Does it feel okay to share some of what you’re afraid of?

Curtis:

I’m afraid I won’t be able to perform. That Sydney will think I’m not attracted to her anymore. And if I can do the deed, I’m afraid Sydney will assume I’m thinking about Collette.

Ellen:

Do you miss being physically close with Sydney?

Curtis:

Of course I do. I’ve always been attracted to her, and I still am.

Ellen:

And what about you, Sydney?

Sydney:

I miss being close to him. And I miss sex. But I don’t want to have sex with Curtis anymore. It’s too risky.

Curtis:

I used protection with Collette. I told you.

Sydney:

You had this incredible night of passion while you were drunk and high, but you expect me to believe that Collette had a condom in her purse, and you used it?

Curtis:

Yes, I do. I was honest enough to tell you about a meaningless one-night stand. Why would I lie about this? I’ve been tested for STDs.
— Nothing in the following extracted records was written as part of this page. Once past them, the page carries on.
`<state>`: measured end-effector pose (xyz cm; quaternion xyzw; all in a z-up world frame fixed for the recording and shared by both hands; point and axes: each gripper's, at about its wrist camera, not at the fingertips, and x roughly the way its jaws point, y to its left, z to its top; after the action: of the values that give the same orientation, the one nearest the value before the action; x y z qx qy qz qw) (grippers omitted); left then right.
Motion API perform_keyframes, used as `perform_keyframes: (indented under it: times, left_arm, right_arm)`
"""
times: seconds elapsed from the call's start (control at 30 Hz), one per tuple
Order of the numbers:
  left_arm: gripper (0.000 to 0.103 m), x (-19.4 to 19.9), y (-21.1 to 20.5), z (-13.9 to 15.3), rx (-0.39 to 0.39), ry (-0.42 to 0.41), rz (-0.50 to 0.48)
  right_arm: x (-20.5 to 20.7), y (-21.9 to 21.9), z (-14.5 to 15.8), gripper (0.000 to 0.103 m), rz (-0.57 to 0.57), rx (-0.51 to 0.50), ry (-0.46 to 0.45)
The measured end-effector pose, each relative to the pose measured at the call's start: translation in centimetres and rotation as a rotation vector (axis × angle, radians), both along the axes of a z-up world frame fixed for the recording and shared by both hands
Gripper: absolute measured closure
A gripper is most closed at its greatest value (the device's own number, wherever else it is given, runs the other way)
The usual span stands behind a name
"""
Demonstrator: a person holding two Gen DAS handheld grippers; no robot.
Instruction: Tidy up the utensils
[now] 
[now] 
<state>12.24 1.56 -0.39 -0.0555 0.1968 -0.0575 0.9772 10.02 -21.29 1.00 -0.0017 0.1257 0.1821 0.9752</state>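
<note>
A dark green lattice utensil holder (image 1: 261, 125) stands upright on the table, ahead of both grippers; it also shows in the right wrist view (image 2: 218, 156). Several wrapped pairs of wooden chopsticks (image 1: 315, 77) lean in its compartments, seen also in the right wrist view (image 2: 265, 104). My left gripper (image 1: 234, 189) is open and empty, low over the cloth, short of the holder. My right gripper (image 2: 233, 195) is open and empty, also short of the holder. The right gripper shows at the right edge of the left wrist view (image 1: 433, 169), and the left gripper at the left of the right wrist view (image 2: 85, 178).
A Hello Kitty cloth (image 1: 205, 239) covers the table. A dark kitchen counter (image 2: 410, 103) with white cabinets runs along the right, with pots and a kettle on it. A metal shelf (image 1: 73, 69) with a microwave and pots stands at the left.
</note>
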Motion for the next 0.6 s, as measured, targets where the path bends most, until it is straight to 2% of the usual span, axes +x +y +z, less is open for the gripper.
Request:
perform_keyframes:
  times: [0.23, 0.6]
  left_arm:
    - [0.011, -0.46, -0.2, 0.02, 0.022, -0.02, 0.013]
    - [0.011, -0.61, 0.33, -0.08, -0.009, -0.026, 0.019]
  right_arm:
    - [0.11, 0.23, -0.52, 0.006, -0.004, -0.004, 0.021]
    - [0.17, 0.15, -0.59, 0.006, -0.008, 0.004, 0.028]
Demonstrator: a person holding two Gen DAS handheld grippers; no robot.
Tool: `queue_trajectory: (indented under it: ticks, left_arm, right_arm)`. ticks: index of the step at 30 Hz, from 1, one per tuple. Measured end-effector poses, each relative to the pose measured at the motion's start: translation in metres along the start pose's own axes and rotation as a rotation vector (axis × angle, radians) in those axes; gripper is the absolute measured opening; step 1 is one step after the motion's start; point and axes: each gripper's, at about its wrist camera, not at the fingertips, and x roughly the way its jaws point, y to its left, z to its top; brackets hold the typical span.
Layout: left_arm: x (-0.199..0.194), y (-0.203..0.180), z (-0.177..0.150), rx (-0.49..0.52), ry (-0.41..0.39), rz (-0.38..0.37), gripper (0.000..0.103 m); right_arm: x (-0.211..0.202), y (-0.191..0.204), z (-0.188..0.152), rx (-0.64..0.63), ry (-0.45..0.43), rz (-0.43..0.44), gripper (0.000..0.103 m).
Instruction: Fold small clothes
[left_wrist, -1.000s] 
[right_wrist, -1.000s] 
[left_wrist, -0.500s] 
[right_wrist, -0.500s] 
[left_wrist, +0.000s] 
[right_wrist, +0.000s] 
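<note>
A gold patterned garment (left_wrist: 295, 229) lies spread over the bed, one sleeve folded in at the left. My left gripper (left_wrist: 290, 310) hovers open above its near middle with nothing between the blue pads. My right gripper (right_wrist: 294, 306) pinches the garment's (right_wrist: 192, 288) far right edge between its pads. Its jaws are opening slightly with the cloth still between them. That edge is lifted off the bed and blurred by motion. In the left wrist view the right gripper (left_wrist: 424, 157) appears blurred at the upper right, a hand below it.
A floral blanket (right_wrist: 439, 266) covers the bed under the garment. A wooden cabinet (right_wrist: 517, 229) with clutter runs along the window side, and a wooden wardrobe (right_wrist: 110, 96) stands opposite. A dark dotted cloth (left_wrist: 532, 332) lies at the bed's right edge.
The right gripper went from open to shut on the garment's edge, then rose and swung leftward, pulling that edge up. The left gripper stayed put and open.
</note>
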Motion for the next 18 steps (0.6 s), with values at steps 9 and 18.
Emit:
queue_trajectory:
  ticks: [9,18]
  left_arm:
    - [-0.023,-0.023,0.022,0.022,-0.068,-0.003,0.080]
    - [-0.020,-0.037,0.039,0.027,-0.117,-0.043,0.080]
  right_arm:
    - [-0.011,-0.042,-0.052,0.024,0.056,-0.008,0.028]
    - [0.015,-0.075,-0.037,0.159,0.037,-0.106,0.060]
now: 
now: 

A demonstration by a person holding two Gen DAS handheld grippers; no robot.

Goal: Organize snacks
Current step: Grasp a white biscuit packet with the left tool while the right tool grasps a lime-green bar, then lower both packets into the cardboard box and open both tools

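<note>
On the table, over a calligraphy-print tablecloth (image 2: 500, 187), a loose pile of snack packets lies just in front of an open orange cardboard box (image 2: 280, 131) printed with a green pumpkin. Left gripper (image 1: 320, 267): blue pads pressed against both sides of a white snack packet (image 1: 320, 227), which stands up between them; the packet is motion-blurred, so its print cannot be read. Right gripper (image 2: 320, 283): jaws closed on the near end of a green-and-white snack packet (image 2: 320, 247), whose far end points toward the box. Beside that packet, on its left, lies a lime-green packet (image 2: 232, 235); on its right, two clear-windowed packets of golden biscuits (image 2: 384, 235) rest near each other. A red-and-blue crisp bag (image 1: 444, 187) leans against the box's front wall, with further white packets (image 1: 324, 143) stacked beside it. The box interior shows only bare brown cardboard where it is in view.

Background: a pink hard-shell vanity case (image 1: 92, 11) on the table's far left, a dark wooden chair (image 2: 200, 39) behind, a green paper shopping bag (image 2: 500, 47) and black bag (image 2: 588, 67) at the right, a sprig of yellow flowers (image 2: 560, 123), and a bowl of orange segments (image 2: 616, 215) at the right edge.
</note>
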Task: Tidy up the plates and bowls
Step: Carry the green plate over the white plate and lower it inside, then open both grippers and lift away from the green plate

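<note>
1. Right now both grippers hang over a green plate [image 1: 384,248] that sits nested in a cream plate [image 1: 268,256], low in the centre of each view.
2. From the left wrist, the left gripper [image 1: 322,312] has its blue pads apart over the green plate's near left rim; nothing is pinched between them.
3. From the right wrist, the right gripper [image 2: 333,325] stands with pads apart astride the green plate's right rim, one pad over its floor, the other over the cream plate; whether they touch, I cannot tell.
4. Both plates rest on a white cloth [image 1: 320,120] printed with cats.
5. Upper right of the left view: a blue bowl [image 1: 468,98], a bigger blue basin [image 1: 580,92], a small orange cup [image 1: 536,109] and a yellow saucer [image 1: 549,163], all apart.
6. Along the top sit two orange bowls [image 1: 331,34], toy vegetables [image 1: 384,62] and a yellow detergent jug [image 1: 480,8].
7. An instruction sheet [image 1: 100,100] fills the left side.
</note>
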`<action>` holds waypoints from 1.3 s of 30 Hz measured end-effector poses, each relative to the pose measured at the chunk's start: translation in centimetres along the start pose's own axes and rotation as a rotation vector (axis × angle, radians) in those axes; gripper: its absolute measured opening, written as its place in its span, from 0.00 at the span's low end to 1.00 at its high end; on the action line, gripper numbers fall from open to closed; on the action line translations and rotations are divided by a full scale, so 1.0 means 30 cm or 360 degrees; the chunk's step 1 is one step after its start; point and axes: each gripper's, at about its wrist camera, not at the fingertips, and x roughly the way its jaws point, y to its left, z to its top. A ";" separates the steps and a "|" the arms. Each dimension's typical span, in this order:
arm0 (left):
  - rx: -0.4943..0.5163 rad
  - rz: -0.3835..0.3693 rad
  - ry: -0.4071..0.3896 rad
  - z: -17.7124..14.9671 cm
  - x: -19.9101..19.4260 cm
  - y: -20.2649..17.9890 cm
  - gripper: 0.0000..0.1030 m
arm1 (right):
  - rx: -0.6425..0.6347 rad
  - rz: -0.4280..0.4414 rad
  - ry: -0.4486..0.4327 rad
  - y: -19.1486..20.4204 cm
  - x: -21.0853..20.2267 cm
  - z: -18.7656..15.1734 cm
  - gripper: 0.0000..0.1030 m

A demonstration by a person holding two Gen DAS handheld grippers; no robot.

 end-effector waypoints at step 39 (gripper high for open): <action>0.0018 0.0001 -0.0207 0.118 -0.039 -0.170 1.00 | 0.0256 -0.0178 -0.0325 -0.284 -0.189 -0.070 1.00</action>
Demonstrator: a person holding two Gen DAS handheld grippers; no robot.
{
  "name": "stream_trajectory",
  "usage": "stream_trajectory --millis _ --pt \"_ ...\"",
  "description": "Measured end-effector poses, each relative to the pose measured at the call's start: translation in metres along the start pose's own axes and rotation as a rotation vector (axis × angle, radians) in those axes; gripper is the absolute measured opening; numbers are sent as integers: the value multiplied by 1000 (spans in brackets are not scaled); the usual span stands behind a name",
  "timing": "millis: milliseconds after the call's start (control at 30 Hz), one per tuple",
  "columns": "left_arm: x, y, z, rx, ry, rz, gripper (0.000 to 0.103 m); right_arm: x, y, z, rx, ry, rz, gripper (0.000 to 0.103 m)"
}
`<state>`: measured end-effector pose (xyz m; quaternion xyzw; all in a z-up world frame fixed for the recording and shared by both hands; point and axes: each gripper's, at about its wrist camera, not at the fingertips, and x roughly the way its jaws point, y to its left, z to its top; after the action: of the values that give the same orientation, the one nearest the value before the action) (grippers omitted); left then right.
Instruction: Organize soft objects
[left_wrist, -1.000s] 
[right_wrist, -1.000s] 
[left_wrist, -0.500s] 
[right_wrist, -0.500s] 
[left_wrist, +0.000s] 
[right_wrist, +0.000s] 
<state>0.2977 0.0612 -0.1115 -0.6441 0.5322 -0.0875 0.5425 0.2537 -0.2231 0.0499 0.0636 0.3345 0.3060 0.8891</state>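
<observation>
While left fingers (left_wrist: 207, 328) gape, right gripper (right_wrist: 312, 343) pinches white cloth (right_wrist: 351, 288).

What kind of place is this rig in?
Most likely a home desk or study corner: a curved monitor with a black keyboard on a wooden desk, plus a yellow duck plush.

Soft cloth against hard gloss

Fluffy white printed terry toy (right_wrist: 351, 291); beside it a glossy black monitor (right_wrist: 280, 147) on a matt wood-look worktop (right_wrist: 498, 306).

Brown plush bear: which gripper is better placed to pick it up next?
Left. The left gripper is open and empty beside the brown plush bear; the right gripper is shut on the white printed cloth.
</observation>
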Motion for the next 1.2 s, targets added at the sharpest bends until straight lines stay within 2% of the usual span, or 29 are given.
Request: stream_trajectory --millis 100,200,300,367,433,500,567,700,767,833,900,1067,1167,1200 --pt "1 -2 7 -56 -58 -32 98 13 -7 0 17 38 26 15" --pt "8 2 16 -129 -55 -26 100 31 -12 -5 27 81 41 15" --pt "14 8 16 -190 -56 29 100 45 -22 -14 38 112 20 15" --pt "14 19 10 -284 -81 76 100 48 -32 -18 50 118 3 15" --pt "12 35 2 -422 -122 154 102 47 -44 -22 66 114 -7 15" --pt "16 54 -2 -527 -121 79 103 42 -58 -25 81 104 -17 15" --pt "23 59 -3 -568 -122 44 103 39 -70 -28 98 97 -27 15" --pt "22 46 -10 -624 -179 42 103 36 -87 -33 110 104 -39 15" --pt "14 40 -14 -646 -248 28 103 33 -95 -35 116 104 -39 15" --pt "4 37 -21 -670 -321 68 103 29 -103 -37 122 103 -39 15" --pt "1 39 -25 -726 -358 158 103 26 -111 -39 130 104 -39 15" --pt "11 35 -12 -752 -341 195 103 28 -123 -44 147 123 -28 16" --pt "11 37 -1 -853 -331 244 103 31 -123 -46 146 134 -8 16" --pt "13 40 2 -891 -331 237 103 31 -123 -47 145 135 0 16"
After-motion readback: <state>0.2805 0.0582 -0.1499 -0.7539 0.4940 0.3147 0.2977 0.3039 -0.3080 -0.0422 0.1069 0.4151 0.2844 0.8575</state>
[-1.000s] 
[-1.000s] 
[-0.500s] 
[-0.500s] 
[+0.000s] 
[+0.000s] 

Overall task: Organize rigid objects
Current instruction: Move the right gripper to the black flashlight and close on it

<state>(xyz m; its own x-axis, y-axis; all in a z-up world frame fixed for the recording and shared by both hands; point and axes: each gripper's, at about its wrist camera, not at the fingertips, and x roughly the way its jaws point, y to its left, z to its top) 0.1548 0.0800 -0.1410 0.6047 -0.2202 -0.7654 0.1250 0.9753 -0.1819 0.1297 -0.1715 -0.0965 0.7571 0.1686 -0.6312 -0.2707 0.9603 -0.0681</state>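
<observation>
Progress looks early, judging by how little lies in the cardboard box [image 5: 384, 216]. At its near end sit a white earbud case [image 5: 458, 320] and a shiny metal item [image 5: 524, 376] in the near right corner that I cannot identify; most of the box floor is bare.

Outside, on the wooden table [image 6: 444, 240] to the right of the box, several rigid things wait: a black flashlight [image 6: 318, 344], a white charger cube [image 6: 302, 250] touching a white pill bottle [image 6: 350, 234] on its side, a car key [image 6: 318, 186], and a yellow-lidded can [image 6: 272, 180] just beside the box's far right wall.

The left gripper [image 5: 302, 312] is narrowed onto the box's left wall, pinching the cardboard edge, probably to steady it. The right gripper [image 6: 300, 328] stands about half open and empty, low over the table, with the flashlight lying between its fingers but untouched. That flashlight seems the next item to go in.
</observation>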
I got the all-clear.

Ellen:

STDs are a valid concern, but I think Sydney is wondering how you could put her physical and emotional well-being at risk for something so meaningless?

Sydney:

That’s exactly what I’m wondering.

Curtis:

I fucked up! I know that. But does this mean we’re never having sex again, Syd? We’re just going to be roommates because I made one horrible mistake?

Sydney:

A mistake is forgetting to buy milk. Or losing your wallet in the back of a cab. You cheated on me! You broke my heart! You can’t guilt me into making love to you.

Ellen:

Let’s work on rebuilding emotional safety for now. On touching each other in intimate but nonsexual ways. This will help you find your way back to each other physically.

Curtis:

I hope so.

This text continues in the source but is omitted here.